Эй… А ну, брысь отсюда! Кому говорю? Брысь!

ВЕДМЕДЕВ откидывает одеяло. Из-под топчана высовывается голова УМОРУШКИ, украшенная парой рожек. Она съела «волшебное» яблоко – и вот результат. Черные очки делают УМОРУШКУ еще более страшной на вид. УМОРУШКА вытягивает вперед руки с полусогнутыми пальцами, как это делают девочки, собираясь царапаться, и громко визжит. Перепуганный ВЕДМЕДЕВ издает ответный вопль и бежит прочь. На крик УМОРУШКИ из-за кустов выскакивает ШУСТРИК. ВЕДМЕДЕВ, столкнувшись с ним, издает еще один вопль и бежит в противоположную сторону. ШУСТРИК вбегает в палатку.

ШУСТРИК. Жива…

УМОРУШКА. Кажется… (Гордо). А здорово я его напугала! Он только ко мне – а я как зарычу! (Снова визжит). Он и упал со страху куда-то.
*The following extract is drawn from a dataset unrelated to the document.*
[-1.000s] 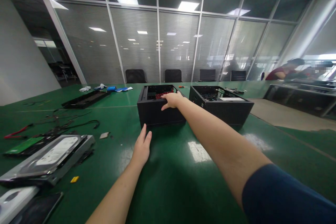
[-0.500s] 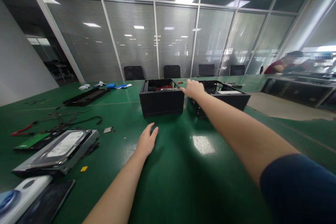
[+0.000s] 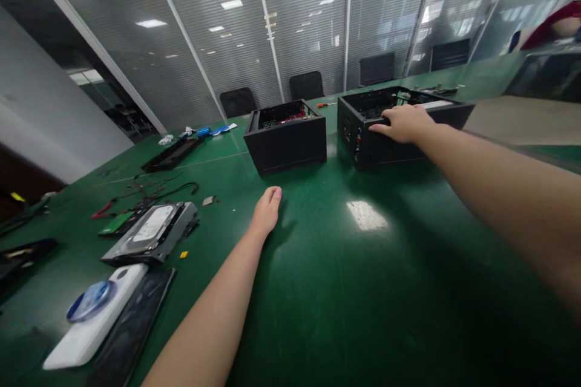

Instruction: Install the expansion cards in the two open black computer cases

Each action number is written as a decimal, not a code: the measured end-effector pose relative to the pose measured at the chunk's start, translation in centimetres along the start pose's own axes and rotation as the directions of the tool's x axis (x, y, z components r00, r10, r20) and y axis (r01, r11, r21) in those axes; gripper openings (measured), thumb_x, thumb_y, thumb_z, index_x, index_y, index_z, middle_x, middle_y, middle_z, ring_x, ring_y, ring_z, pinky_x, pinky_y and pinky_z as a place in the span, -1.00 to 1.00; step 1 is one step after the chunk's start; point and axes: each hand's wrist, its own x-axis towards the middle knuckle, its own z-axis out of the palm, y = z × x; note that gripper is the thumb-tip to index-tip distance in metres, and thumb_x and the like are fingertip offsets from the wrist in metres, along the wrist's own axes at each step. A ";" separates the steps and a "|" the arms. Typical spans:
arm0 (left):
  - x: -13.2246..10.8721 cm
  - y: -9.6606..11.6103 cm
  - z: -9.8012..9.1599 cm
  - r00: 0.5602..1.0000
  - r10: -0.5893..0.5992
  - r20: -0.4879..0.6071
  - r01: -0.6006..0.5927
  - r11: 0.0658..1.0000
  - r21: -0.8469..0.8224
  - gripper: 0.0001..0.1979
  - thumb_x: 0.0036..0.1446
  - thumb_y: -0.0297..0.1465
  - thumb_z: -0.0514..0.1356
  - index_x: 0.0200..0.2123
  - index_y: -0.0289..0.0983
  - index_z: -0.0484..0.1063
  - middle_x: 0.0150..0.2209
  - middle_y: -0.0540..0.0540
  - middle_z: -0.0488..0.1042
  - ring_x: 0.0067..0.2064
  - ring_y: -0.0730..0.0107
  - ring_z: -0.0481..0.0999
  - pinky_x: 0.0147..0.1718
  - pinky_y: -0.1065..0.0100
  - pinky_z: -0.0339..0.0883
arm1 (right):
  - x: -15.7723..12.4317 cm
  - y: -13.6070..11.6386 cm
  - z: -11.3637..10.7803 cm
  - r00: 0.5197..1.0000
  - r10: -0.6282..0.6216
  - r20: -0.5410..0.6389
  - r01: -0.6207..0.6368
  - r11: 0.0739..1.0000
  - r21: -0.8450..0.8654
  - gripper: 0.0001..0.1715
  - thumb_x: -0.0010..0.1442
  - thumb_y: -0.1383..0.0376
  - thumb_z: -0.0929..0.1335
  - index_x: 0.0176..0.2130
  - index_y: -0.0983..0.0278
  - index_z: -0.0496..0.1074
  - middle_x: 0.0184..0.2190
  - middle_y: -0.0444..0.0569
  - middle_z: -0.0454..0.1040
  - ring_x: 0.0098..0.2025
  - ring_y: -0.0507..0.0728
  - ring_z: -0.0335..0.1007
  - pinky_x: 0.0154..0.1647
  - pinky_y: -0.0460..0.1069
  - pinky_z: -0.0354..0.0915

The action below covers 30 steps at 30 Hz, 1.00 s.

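My right hand (image 3: 406, 123) grips the near top edge of a black computer case (image 3: 385, 148) lying open at the right. Its fingers reach over the rim and the thumb lies against the near side. In front of a second black computer case (image 3: 290, 146), my left hand (image 3: 266, 210) hovers over the green table with its fingers curled in and the thumb against them. Nothing shows in it. Red and dark parts can be seen inside the second case, which stands apart from both hands.
On the left lie a hard drive in a metal bracket (image 3: 152, 230), a white power bank-like device (image 3: 97, 320), a dark flat panel (image 3: 136, 320) and cables. A screwdriver (image 3: 323, 105) rests behind the cases. Chairs (image 3: 306, 84) line the far side; another person's sleeve (image 3: 551, 27) shows far right.
My right hand has moved from between the two cases onto the right one, which now sits farther from the other. My left hand's fingers have closed. The view has tilted down.
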 end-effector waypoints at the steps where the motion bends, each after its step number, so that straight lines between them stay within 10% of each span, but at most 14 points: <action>1: 0.1 -0.3 0.1 1.000 -0.002 -0.005 0.002 1.000 -0.021 -0.49 0.24 0.06 -0.06 -0.04 -0.15 0.42 0.01 -0.08 0.51 0.07 0.26 0.45 0.18 0.19 0.25 | 0.0 0.1 0.0 1.000 0.013 -0.006 -0.013 1.000 -0.011 -0.07 0.20 -0.32 0.11 -0.03 0.40 0.46 -0.07 0.32 0.46 0.02 0.35 0.31 0.05 0.24 0.14; 16: 0.4 0.0 -0.2 1.000 -0.010 0.020 0.009 0.999 0.036 -0.43 0.23 0.07 -0.10 -0.06 -0.22 0.44 0.01 -0.15 0.51 0.08 0.21 0.45 0.18 0.17 0.25 | -12.6 -3.0 -3.8 0.966 -0.025 -0.257 0.071 0.982 0.172 -0.36 0.17 -0.20 0.30 -0.07 0.23 0.47 -0.12 0.13 0.52 -0.01 0.29 0.37 0.04 0.19 0.13; 30: 0.9 0.1 -0.4 0.999 -0.003 0.048 -0.002 0.995 0.100 -0.41 0.20 0.11 -0.11 -0.05 -0.17 0.41 0.00 -0.15 0.49 0.08 0.12 0.44 0.16 0.07 0.22 | -31.5 -15.6 -11.8 0.885 0.076 -0.459 0.100 0.932 0.348 -0.57 0.07 -0.08 0.44 -0.20 0.15 0.47 -0.25 -0.06 0.54 -0.17 0.21 0.43 -0.07 0.16 0.16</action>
ШУСТРИК (замечает рожки на голове сестры). Погоди – погоди!.. Ты яблоко съела?!

УМОРУШКА (вздыхает). Не успела. Откусила только. Вот такусенький кусочек!
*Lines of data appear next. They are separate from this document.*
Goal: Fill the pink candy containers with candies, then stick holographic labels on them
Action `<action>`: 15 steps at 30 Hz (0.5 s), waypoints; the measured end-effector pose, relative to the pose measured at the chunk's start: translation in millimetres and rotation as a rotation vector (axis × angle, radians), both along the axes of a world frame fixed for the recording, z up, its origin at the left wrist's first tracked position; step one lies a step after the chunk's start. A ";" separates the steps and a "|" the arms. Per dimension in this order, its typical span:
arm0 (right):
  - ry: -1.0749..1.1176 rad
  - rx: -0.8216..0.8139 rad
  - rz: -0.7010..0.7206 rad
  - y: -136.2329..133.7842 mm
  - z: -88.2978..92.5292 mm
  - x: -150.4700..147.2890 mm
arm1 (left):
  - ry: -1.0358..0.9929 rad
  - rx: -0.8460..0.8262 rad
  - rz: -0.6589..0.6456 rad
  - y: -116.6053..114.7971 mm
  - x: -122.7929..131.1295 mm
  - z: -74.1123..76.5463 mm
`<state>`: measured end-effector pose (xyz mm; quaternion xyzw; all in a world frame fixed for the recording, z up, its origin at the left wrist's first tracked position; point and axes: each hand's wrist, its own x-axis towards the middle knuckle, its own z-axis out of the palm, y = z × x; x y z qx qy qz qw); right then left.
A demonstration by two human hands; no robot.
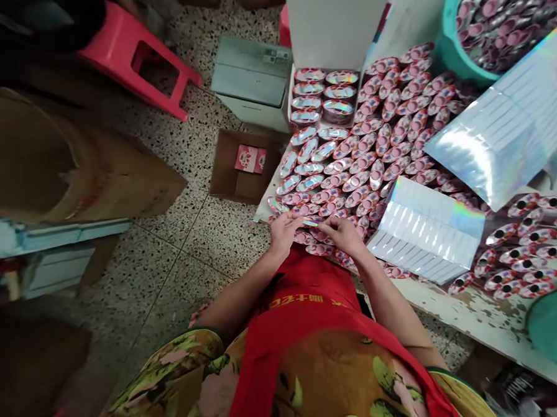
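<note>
My left hand [285, 232] and my right hand [344, 233] meet at the table's near edge, fingers pinched. Between their fingertips is a small shiny sticker [311, 221], apparently at the top of one of the packs. Around them stand many oval red-and-white packs [361, 143], most with pink round caps on top. Shiny silver strips cover the tops of several packs [310, 168] at the left. A folded sheet of holographic stickers [426, 229] lies over packs to the right of my right hand.
An open white box [325, 32] holds strip-topped packs. Behind are a turquoise basin [451, 34] of capped pieces and a larger sticker sheet [502, 122]. Black-topped packs [523, 245] and a green tub [553, 331] stand right. Floor: cardboard box [220, 168], pink stool [126, 61], large carton [118, 179].
</note>
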<state>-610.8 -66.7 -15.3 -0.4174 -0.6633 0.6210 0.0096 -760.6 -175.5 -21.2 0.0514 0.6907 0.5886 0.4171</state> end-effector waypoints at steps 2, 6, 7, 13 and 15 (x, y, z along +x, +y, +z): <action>-0.093 0.061 0.062 -5.2 -1.2 -16.5 | 0.072 -0.047 0.024 -11.9 -11.8 -13.1; -0.263 0.212 0.095 6.9 3.2 -56.7 | 0.367 -0.169 0.023 -2.5 -35.3 -32.6; -0.301 0.260 0.109 13.0 4.7 -66.8 | 0.460 -0.207 0.016 2.9 -39.7 -35.1; -0.470 0.489 0.197 38.7 4.3 -105.1 | 0.823 -0.466 -0.074 22.2 -45.0 -32.5; -0.507 0.520 0.224 38.2 1.9 -109.0 | 0.848 -0.515 -0.102 23.2 -42.5 -30.5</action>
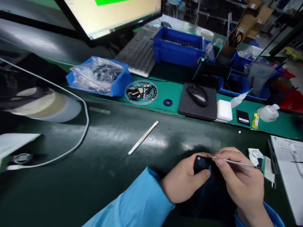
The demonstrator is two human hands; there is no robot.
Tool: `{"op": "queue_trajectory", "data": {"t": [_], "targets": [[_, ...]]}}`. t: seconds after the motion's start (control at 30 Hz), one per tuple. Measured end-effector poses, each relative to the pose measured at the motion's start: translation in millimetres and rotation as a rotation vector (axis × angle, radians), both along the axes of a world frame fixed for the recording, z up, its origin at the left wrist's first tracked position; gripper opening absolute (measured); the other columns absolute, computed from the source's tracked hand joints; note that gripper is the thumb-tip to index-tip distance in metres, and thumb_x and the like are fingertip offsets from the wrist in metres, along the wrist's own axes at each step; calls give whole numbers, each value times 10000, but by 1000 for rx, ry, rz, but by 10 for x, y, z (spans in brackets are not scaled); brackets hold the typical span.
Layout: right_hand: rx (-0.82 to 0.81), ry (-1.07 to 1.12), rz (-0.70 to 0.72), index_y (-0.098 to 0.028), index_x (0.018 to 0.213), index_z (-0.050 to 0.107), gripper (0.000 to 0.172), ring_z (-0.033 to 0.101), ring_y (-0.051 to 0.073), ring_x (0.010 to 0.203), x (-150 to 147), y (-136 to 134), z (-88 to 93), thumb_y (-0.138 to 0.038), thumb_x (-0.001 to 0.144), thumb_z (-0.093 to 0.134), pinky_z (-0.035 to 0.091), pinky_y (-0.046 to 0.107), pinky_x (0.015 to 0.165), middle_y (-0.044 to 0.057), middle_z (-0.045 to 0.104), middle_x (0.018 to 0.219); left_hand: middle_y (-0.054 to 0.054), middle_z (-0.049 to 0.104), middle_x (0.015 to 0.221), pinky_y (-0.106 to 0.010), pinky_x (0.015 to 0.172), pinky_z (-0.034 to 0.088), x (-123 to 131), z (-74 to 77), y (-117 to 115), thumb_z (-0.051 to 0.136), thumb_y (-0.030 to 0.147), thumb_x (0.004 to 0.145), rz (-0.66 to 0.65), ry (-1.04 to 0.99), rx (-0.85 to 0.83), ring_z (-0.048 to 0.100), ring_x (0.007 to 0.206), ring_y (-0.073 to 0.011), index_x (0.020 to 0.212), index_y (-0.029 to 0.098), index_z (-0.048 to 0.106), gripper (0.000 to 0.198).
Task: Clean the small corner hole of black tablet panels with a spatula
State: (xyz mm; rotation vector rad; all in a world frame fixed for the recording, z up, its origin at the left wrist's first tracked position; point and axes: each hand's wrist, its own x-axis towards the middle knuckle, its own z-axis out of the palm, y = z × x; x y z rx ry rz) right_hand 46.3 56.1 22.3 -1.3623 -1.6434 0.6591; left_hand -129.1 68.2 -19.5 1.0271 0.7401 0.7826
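Your left hand (183,178) is curled closed around a small black part (201,164), low and right of centre in the view, with your thumb lying across its front. The exact kind of part is too hidden by your fingers to tell. Your right hand (242,179) is also nearly closed, pinching a slender metal pick (234,162) between thumb and fingers, and the pick's tip reaches the top edge of the black part. Just right of that hand lies a crumpled white wipe (255,156), near a sheet of printed paper (287,167) at the right edge. Well above your hands, a slim white spatula (143,137) lies on the dark green mat (106,195). Across the upper part of the view sit a round clear dish of small parts (141,92), a blue bin (124,78) holding a zip bag (99,75), a mouse (197,95) on a black pad (189,108), and a keyboard (139,52) below a monitor (113,15).
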Motion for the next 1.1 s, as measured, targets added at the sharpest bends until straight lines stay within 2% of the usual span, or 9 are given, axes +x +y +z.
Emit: {"op": "queue_trajectory", "data": {"t": [0.1,0.3,0.67,0.77,0.97,1.1], "targets": [[-7,-46,-20,-270,985,764,56,738,212,851,7,-13,-27,-256,937,740,619,326,733,34,762,927,-96,732,1322,-416,1124,462,-2,3,-7,680,195,909,10,28,5,659,1247,-281,1295,186,679,386],[-37,-140,-202,-278,950,786,115,754,193,773,4,-45,-56,-387,914,774,644,294,727,16,791,928,-74,732,1327,-422,1105,475,-7,33,11,666,204,920,5,28,19,664,1245,-281,1294,217,689,375],[-47,-73,-216,-299,990,798,101,750,175,746,-16,-38,-62,-363,914,781,638,274,707,2,799,927,-78,738,1317,-427,1125,468,2,25,1,656,175,911,26,41,37,662,1255,-277,1311,209,681,402],[-20,-74,-129,-304,990,784,63,736,167,767,-3,-39,-46,-288,936,756,616,275,722,-8,781,902,-77,736,1327,-428,1127,469,9,27,-8,662,175,909,35,33,35,660,1257,-284,1309,210,686,402],[103,-74,215,-237,1048,722,266,698,202,866,13,-13,47,-39,872,741,574,356,770,23,722,908,-80,756,1286,-394,1078,508,32,48,-41,682,203,918,45,78,64,693,1196,-267,1285,198,695,368],[161,-94,318,-177,1054,694,304,673,203,867,-3,19,78,41,844,713,558,390,782,43,705,900,-78,762,1258,-378,1049,528,33,62,-48,664,206,932,44,73,114,704,1172,-241,1289,190,690,358]]}}
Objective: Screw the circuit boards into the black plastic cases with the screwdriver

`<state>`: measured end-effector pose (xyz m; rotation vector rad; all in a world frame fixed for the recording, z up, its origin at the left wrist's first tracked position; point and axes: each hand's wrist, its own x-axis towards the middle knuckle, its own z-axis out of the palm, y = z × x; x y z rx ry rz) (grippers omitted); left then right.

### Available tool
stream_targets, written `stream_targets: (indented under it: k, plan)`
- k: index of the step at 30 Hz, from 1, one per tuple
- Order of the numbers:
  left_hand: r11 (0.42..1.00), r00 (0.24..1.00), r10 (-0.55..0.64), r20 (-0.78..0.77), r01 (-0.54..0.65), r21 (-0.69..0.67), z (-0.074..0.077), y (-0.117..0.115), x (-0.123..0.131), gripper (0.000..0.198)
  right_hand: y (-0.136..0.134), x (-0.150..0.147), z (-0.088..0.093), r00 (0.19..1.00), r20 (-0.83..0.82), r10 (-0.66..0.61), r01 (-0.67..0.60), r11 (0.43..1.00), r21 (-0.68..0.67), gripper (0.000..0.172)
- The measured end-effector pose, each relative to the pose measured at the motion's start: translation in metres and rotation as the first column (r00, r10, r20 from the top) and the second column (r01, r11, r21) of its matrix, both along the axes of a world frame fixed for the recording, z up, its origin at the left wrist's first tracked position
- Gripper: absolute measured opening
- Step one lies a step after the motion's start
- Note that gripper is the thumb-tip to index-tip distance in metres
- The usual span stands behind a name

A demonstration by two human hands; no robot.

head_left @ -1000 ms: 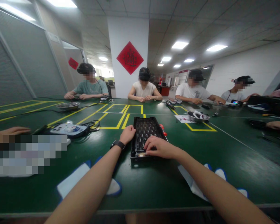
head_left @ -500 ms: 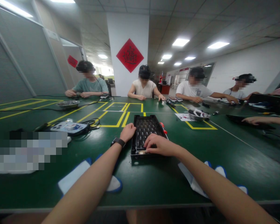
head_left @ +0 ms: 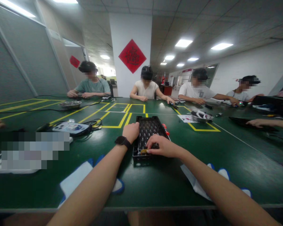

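- Two bare hands are placed at a black case [head_left: 143, 158], which is set about midway along the front edge of the green table [head_left: 141, 185], a bit back from it.
- The left hand [head_left: 130, 132] is curled at the left edge of the case; whether that edge is gripped or just touched cannot be told. A dark watch [head_left: 122, 142] is worn behind it.
- The right hand [head_left: 161, 146] is bent over the near right corner of the case, with its tips by a small yellow piece [head_left: 143, 152]; whether this is pinched cannot be told.
- Many small shiny bits [head_left: 147, 133] are seen inside the case, and red parts [head_left: 167, 133] are seen at its right edge.
- Green surface is seen from the case to the front edge, and a wide stretch of it to the right.
- Near the front edge, room is taken up by a left glove [head_left: 77, 177] and a right glove [head_left: 193, 182], both white and blue, partly hidden by the arms.
- Toward the left edge, a pale blue device [head_left: 70, 127] is set, well apart from the hands.
- Toward the far right corner, a metal bowl [head_left: 202, 119] is set by some paper [head_left: 185, 118].
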<state>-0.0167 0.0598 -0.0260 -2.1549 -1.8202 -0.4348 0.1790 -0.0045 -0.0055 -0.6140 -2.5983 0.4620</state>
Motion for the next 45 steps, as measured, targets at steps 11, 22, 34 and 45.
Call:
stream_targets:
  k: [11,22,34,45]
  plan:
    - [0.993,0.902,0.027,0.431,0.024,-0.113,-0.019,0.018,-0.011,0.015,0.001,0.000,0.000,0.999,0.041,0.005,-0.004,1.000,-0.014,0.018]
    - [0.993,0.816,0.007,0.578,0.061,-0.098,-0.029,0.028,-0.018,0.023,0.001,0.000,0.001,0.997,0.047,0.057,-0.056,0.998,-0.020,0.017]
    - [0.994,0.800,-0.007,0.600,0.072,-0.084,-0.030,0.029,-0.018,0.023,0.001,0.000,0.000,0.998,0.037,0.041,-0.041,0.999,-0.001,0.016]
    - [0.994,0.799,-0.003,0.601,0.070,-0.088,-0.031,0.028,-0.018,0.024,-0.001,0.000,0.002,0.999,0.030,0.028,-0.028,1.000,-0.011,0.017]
ШУСТРИК. «Такусенький»!.. Ты на себя посмотри!

УМОРУШКА осматривает свой наряд. Рожки, разумеется, она не видит.

УМОРУШКА. А что? Вроде бы не помялась, не испачкалась…

ШУСТРИК. На голове у тебя – что?!

УМОРУШКА (поднимает руки и касается рожек. С ужасом). Роги!!